On March 17, 2020, following CWS’s successful protest, the Coast Guard sent an email to the offerors that outlined its intended corrective action.  The email stated that the agency would no longer be considering price realism as part of the price evaluation.  The email also stated that “[a]n amendment will not be issued reflecting this change; this email serves as the official notification” (emphasis in original).

The offerors were not permitted to submit revised proposals, and instead were required to either “revalidate” their earlier price quotes or withdraw their proposals.  Offerors had to respond (i.e., either revalidate or withdraw) by noon on March 19 — two days after the Coast Guard’s email.

CWS filed a protest challenging the agency’s corrective action on March 27 — ten days after the Coast Guard’s email.[1]  The intervenor requested that the protest be dismissed as untimely.  According to the intervenor, CWS was obligated to file its protest by noon on March 19 — the deadline to revalidate or withdraw proposals.

GAO found CWS’s protest to be timely.  GAO relied on 4 C.F.R. § 21.2(a)(1), which states, in pertinent part:

  • “In procurements where proposals are requested, alleged improprieties which do not exist in the initial solicitation but which are subsequently incorporated into the solicitation must be protested not later than the next closing time for receipt of proposals following the incorporation.”
  • “If no closing time has been established, or if no further submissions are anticipated, any alleged solicitation improprieties must be protested within 10 days of when the alleged impropriety was known or should have been known.”

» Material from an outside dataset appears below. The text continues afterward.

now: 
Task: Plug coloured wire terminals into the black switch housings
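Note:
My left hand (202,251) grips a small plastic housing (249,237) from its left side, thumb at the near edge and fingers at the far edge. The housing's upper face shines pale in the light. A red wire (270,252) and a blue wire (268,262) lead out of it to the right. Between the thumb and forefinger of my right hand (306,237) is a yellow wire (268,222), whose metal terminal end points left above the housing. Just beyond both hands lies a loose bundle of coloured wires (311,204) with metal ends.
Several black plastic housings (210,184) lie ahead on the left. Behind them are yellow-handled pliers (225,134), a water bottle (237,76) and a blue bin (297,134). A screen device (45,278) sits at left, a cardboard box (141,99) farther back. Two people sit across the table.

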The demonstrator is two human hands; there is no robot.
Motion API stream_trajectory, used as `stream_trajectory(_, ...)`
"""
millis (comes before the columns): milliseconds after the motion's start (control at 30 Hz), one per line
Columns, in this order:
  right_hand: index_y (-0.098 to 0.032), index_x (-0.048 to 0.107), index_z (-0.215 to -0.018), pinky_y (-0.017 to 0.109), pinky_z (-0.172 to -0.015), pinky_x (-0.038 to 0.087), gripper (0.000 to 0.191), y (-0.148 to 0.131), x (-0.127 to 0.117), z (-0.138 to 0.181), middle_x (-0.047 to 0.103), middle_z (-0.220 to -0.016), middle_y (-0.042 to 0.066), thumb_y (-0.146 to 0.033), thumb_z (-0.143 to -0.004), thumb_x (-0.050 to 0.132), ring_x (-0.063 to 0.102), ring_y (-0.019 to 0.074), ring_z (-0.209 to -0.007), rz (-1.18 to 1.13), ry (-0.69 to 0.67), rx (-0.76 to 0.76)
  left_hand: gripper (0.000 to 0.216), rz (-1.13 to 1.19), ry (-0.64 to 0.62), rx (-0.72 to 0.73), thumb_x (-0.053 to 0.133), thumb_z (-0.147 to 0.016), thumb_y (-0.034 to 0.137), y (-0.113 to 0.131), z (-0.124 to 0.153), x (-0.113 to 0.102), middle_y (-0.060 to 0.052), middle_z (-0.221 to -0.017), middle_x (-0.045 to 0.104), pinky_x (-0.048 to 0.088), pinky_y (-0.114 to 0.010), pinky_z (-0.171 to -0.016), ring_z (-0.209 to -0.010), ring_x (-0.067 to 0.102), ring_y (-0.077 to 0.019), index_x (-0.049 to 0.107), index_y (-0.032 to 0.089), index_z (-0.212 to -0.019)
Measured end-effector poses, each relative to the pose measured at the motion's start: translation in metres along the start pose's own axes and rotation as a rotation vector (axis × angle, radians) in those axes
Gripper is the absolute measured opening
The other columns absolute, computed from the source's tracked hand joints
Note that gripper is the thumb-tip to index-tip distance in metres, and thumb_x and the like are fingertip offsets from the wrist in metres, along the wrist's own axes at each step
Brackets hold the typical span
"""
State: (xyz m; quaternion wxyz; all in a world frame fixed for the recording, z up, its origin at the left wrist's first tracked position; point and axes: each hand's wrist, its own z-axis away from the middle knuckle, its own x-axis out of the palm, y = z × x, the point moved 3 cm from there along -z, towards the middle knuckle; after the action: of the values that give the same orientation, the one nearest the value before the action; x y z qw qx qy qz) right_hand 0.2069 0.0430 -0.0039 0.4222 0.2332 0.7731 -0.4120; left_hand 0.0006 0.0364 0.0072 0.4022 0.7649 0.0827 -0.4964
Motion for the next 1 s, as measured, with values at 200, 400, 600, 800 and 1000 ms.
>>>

Because the agency had neither amended the solicitation nor established a “closing time for receipt of proposals” (i.e., under the first bullet), CWS timely filed its protest “within 10 days of when the alleged impropriety was known or should have been known” (i.e., under the second bullet).  The intervenor argued that the deadline to revalidate or withdraw proposals was the equivalent of a “closing time for receipt of proposals,” but GAO disagreed, explaining that there had been no opportunity for “further submissions.”

Questions of protest timing are often tricky — and they are particularly tricky in challenges to an agency’s corrective action.  This clarification will be useful in future protests.

 

 

[1]           CWS argued that the agency needed to issue a solicitation amendment and give offerors an opportunity to submit revised proposals if it wished to remove the price realism evaluation.  GAO agreed.